Work required
Please write out the listing below again in its exact form.

Recorded data
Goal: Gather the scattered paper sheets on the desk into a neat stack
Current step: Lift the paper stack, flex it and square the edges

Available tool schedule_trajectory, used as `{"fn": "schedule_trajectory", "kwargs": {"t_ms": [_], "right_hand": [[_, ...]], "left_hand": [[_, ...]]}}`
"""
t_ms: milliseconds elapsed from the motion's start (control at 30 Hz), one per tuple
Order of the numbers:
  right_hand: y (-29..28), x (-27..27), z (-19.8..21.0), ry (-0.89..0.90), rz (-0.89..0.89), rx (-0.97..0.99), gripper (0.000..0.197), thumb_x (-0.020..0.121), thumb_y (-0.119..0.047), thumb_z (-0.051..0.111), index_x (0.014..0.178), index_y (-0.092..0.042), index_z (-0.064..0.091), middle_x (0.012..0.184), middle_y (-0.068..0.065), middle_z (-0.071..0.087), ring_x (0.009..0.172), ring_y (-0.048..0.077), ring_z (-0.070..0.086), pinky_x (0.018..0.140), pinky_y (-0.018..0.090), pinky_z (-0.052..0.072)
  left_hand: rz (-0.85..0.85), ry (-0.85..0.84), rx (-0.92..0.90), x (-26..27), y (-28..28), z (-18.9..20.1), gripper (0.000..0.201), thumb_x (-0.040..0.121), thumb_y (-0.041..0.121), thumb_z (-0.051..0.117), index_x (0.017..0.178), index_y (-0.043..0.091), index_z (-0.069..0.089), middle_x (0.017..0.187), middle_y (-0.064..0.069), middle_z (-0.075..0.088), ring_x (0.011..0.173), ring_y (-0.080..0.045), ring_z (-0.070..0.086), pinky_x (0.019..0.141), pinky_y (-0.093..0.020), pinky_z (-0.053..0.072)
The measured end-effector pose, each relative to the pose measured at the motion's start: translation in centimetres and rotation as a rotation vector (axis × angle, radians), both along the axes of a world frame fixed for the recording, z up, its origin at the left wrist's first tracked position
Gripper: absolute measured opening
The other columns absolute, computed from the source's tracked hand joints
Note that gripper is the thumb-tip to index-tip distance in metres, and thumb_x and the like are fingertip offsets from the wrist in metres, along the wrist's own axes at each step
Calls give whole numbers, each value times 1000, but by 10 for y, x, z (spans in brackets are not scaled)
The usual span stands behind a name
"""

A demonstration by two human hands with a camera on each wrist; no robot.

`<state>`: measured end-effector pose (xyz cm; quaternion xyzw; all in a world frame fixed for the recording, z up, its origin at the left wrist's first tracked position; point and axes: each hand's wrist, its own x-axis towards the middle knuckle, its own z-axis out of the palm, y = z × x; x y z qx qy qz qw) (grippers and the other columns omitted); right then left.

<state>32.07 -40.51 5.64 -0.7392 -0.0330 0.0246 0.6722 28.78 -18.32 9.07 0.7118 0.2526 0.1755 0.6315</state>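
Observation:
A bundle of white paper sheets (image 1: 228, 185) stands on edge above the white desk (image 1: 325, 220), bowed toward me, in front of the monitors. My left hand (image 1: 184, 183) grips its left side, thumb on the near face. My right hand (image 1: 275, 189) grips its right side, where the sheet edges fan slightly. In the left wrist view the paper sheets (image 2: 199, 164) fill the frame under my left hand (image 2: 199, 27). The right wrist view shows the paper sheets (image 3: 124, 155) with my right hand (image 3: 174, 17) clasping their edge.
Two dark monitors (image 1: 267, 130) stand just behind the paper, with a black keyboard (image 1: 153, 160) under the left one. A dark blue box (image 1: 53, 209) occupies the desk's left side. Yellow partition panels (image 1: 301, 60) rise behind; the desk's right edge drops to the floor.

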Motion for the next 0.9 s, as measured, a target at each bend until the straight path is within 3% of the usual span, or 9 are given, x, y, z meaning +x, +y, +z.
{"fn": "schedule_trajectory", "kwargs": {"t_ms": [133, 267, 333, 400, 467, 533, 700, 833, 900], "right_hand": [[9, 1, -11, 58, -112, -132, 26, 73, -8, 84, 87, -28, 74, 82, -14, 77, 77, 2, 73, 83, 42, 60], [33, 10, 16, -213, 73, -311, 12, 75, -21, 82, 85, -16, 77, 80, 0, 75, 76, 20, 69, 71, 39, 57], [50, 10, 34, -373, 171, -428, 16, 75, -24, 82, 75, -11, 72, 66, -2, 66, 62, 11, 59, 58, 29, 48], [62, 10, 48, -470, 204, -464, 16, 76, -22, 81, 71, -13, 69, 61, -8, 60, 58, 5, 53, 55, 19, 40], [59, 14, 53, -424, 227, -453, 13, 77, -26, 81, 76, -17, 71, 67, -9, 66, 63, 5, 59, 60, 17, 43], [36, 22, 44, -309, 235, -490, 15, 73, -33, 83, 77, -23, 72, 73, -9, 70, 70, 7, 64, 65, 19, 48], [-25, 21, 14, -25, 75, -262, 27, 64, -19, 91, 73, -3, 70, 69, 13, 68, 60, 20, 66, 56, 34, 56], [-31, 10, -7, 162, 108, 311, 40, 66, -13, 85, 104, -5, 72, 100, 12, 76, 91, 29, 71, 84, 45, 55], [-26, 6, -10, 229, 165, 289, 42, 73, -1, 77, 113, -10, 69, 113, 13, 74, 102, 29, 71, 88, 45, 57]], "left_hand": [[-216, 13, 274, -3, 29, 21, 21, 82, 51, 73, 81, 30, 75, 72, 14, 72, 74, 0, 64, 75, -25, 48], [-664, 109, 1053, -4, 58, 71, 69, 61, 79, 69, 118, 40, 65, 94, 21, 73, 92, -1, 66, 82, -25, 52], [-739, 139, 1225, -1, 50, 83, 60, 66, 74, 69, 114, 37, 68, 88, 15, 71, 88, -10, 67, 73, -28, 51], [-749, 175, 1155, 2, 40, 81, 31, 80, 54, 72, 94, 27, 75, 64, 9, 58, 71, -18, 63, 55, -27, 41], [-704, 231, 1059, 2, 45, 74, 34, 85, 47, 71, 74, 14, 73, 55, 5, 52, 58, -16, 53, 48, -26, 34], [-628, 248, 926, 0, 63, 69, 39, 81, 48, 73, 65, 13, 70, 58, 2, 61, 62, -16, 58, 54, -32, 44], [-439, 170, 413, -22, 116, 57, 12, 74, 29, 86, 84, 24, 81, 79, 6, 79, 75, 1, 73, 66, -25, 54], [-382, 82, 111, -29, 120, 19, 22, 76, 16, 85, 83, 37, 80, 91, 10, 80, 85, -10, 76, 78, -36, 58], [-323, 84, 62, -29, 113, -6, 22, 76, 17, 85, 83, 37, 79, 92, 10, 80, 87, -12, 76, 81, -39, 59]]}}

Solution to the exercise
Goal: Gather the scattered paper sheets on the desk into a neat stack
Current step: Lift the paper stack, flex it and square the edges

Available tool schedule_trajectory, used as `{"fn": "schedule_trajectory", "kwargs": {"t_ms": [_], "right_hand": [[_, ...]], "left_hand": [[_, ...]]}}`
"""
t_ms: milliseconds elapsed from the motion's start (control at 30 Hz), one per tuple
Order of the numbers:
  right_hand: y (-29..28), x (-27..27), z (-19.8..21.0), ry (-0.89..0.90), rz (-0.89..0.89), rx (-0.97..0.99), gripper (0.000..0.197), thumb_x (-0.020..0.121), thumb_y (-0.119..0.047), thumb_z (-0.051..0.111), index_x (0.014..0.178), index_y (-0.092..0.042), index_z (-0.064..0.091), middle_x (0.012..0.184), middle_y (-0.068..0.065), middle_z (-0.071..0.087), ring_x (0.009..0.172), ring_y (-0.048..0.077), ring_z (-0.070..0.086), pinky_x (0.018..0.140), pinky_y (-0.018..0.090), pinky_z (-0.052..0.072)
  left_hand: rz (-0.85..0.85), ry (-0.85..0.84), rx (-0.92..0.90), x (-26..27), y (-28..28), z (-18.9..20.1), gripper (0.000..0.201), thumb_x (-0.040..0.121), thumb_y (-0.041..0.121), thumb_z (-0.051..0.117), index_x (0.017..0.178), index_y (-0.043..0.091), index_z (-0.069..0.089), middle_x (0.017..0.187), middle_y (-0.064..0.069), middle_z (-0.075..0.088), ring_x (0.011..0.173), ring_y (-0.080..0.045), ring_z (-0.070..0.086), pinky_x (0.019..0.141), pinky_y (-0.093..0.020), pinky_z (-0.053..0.072)
The measured end-effector pose, each relative to the pose measured at the motion's start: translation in centimetres and rotation as a rotation vector (axis × angle, radians), both along the axes of a world frame fixed for the recording, z up, its origin at the left wrist's first tracked position
Gripper: absolute measured opening
The other columns absolute, computed from the source's tracked hand joints
Note that gripper is the thumb-tip to index-tip distance in metres, and thumb_x and the like are fingertip offsets from the wrist in metres, along the wrist's own axes at each step
Calls give whole numbers, each value times 1000, but by 10 for y, x, z (spans in brackets are not scaled)
The usual span stands behind a name
"""

A demonstration by two human hands with a camera on each wrist; no robot.

`<state>`: measured end-effector pose (xyz cm; quaternion xyzw; all in a world frame fixed for the recording, z up, its origin at the left wrist's first tracked position; point and axes: each hand's wrist, its own x-axis towards the middle knuckle, its own z-axis out of the palm, y = z × x; x y z qx qy qz qw) (grippers and the other columns omitted); right then left.

<state>32.07 -40.51 5.64 -0.7392 -0.0330 0.0246 0.6722 28.78 -18.32 9.07 0.7118 0.2526 0.1755 0.6315</state>
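Observation:
A bundle of white paper sheets (image 1: 228, 185) stands on edge above the white desk (image 1: 325, 220), bowed toward me, in front of the monitors. My left hand (image 1: 184, 183) grips its left side, thumb on the near face. My right hand (image 1: 275, 189) grips its right side, where the sheet edges fan slightly. In the left wrist view the paper sheets (image 2: 199, 164) fill the frame under my left hand (image 2: 199, 27). The right wrist view shows the paper sheets (image 3: 124, 155) with my right hand (image 3: 174, 17) clasping their edge.
Two dark monitors (image 1: 267, 130) stand just behind the paper, with a black keyboard (image 1: 153, 160) under the left one. A dark blue box (image 1: 53, 209) occupies the desk's left side. Yellow partition panels (image 1: 301, 60) rise behind; the desk's right edge drops to the floor.
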
Motion for the next 0.9 s, as measured, a target at each bend until the straight path is within 3% of the usual span, or 9 are given, x, y, z meaning +x, +y, +z.
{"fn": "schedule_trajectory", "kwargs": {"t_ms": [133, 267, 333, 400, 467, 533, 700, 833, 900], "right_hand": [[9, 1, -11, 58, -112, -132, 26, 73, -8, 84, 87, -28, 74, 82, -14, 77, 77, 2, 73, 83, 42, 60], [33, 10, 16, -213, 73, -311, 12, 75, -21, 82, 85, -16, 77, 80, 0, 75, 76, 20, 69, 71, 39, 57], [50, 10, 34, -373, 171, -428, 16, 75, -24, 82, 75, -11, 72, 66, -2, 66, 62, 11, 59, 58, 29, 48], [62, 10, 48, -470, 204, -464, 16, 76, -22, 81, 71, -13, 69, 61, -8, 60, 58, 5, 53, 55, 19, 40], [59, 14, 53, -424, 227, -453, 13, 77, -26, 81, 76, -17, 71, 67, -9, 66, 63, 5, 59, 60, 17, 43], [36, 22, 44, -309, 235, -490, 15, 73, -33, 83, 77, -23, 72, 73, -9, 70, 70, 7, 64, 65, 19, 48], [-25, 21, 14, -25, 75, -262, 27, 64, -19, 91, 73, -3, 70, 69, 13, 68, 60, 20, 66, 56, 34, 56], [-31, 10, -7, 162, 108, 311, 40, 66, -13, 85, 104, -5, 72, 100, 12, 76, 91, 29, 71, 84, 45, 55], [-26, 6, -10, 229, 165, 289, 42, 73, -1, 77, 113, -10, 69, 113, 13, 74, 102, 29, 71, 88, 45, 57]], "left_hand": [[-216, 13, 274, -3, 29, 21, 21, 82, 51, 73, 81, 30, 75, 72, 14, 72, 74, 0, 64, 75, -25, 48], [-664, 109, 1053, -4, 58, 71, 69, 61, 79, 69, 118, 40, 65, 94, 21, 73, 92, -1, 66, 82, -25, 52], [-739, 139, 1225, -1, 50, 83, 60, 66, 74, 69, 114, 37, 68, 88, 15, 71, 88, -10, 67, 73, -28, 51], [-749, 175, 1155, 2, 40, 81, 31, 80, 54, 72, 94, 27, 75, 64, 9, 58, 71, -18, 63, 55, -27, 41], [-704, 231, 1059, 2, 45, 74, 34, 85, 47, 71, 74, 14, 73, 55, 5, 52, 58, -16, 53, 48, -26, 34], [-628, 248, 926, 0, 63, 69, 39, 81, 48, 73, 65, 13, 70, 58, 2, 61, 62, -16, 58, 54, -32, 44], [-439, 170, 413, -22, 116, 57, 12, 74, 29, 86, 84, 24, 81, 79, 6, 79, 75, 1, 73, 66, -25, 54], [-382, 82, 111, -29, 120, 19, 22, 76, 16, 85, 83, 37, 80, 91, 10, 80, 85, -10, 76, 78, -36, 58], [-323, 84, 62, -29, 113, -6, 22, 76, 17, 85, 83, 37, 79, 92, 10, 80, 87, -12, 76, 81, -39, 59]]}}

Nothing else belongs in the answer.